Priorities, People, Priorities
By GlindaSo, a mother in New York paid a preschool $19,000 to prep her four year old for an Ivy League education. She then claimed that the preschool did nothing of the sort, and is suing them.
There are just so many things wrong with the sentences above, I don’t even know where to start.
Let me say this, though, that if there was any doubt that there is a huge (and growing!) class divide here in the United States, this is a prime example of it. We’ve got middle class families fighting for their right to collectively bargain for their working conditions, and then we have people paying exorbitant sums of money for a preschool.

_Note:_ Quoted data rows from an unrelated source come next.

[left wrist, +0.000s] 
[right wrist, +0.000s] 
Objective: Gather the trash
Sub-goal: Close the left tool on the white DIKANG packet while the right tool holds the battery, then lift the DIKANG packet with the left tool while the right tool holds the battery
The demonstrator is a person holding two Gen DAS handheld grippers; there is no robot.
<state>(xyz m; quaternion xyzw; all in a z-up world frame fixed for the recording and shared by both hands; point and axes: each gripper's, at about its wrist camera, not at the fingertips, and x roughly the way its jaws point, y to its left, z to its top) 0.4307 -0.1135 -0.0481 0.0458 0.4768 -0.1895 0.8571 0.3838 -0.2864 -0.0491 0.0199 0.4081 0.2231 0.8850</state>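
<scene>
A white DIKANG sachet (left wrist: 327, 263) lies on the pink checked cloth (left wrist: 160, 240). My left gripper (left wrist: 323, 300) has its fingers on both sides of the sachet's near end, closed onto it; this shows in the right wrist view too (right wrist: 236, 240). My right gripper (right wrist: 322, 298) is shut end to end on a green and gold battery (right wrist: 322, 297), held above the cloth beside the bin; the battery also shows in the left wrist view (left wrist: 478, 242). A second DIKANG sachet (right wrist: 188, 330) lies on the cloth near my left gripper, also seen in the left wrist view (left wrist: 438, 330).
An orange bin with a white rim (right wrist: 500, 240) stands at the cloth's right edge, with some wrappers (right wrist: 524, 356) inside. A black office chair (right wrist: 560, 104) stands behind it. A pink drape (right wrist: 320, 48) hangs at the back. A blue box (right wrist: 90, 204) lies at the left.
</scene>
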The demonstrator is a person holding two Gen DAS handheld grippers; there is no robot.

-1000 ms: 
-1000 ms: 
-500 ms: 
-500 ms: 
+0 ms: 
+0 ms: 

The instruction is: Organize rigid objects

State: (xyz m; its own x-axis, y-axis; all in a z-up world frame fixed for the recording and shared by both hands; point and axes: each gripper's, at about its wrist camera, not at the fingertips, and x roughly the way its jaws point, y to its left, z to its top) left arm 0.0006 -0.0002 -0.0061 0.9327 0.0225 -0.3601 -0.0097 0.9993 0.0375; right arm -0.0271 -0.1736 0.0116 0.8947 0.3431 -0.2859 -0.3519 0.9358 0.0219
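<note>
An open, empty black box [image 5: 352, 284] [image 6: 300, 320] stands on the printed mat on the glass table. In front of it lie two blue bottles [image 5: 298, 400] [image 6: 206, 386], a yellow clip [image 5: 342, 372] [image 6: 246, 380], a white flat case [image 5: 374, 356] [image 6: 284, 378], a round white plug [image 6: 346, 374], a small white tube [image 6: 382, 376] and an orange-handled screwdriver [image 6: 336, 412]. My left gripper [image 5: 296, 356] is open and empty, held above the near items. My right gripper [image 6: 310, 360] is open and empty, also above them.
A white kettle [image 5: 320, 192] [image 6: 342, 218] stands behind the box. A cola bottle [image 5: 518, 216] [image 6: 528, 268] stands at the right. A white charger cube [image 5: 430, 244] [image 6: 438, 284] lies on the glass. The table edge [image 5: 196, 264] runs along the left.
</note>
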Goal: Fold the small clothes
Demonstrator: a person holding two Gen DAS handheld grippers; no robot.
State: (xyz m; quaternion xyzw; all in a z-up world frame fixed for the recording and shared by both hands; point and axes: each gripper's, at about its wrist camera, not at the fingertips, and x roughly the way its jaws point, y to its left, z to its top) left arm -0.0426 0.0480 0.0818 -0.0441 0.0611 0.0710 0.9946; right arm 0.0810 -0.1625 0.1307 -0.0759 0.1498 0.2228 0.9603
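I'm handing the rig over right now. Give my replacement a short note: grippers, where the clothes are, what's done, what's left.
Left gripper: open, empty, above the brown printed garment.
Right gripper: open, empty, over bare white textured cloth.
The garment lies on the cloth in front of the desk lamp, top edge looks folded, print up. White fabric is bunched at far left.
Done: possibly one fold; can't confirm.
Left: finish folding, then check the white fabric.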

But let’s get back to that four year old and her future illustrious educational career. The woman was upset that her daughter was placed in “a big playroom” instead of being drilled on how to take the ERB. The ERB is technically an IQ test, and I want to know how a school is going to increase your child’s IQ, especially at such a young age. Or, are wealthy parents expecting the schools and tutors to show them the actual test questions and coaching them on the answers? I’m sure I don’t really want to know the answer to that.
Now, I know that parenting is all about pushing your children to succeed, because if you don’t do it, who will? There aren’t too many self-motivated middle schoolers out there. But there is wanting your children to succeed and then being pathological about it, a la your friend and mine, Tiger Mother.
Newsflash for all those type A moms, many four year olds, they like to play. A lot. Much more than studying for a test. Most educational experts agree that at such a young age, children learn just as much by playing , if not more, than they do by sitting at a desk and filling in bubbles.
And tell me, is an Ivy League education all it is cracked up to be any more?
I’ve read quite a few articles claiming that an Ivy League education may not be worth the price any more, especially factoring in paying off student loans.
Yet here we have people shelling out almost twenty thousand dollars for preschool, which I’m sorry, sounds a bit insane. That’s only about fifteen thousand less than the tuition at one of the vaunted Ivy Leagues, yet all little Lucia will get is a certificate saying that she was proficient in, well, preschool.
As I watch my own very bright son whack the daylights out of his friend with a Nerf sword in the front yard instead of learning French, I wonder which of us moms is making the right decisions.
Only time will tell.
March 17th, 2011 at 10:15 am
Did you see this story? http://theweek.com/article/index/212976/how-to-get-your-kid-into-the-ivy-league
People pay more for college admissions coaching than I paid for all my college and grad school expenses put together. I am re-thinking my position on tax increases for the really rich. If someone has $40,000 to throw at a college consultant, they have $40,000 to reduce the deficit.
PS I was one of those slacker lifeguards. Oh the horror.
March 17th, 2011 at 12:23 pm
Dang and I thought I was paying a lot to have my middle kid go to preschool (where incidentally he spends a lot of time playing yet he is still learning stuff that he needs to know for kindergarten).